--- What you will do ---
Would you return, word for word, the lines of the data below from the line with "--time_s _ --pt" through the line with "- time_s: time", and no others?

--- Dataset section ---
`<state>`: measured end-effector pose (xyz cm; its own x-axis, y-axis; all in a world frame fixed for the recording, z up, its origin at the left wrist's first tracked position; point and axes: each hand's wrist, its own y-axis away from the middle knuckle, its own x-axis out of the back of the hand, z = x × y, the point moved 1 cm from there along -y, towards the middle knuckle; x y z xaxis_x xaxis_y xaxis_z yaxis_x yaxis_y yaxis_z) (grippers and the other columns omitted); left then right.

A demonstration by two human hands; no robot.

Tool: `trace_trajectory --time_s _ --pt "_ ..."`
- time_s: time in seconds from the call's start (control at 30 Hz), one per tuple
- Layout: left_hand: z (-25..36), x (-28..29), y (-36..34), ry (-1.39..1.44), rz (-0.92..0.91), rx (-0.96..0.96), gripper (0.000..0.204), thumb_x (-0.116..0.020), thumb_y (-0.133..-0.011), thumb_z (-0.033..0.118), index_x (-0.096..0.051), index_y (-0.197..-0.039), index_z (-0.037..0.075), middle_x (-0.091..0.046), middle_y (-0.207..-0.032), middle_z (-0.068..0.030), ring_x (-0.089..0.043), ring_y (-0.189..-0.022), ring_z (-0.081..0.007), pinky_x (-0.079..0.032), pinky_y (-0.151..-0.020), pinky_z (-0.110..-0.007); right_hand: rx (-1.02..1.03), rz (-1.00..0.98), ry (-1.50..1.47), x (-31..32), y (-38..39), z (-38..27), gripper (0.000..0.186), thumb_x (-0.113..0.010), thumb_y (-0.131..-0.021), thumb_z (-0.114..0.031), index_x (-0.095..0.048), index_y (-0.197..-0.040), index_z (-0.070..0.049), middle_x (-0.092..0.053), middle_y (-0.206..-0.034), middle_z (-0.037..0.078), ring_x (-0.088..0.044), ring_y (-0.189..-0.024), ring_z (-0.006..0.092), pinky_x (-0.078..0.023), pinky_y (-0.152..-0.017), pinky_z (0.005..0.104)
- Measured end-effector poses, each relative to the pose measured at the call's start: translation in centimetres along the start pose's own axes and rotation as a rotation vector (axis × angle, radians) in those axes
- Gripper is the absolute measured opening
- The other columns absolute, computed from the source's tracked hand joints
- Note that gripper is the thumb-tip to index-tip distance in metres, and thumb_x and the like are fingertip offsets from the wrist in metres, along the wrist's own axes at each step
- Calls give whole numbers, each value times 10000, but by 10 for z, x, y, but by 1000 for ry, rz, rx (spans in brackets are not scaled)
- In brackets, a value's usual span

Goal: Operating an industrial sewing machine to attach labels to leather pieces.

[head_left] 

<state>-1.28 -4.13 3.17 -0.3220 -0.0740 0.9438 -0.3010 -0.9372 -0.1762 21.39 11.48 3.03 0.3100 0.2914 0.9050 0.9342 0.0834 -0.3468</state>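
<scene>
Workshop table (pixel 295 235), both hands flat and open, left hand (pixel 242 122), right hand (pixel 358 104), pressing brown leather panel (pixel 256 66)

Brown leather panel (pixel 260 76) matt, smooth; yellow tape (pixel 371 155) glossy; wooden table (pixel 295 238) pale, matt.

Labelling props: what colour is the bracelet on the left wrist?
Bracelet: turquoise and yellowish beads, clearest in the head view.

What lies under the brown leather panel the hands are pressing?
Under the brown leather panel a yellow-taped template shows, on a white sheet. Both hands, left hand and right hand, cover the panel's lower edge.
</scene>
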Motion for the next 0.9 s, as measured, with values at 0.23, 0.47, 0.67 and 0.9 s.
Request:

--- Exercise answer ---
Tool: `trace_trajectory --time_s _ --pt "_ ..."`
- time_s: time in seconds from the call's start (control at 30 Hz), one per tuple

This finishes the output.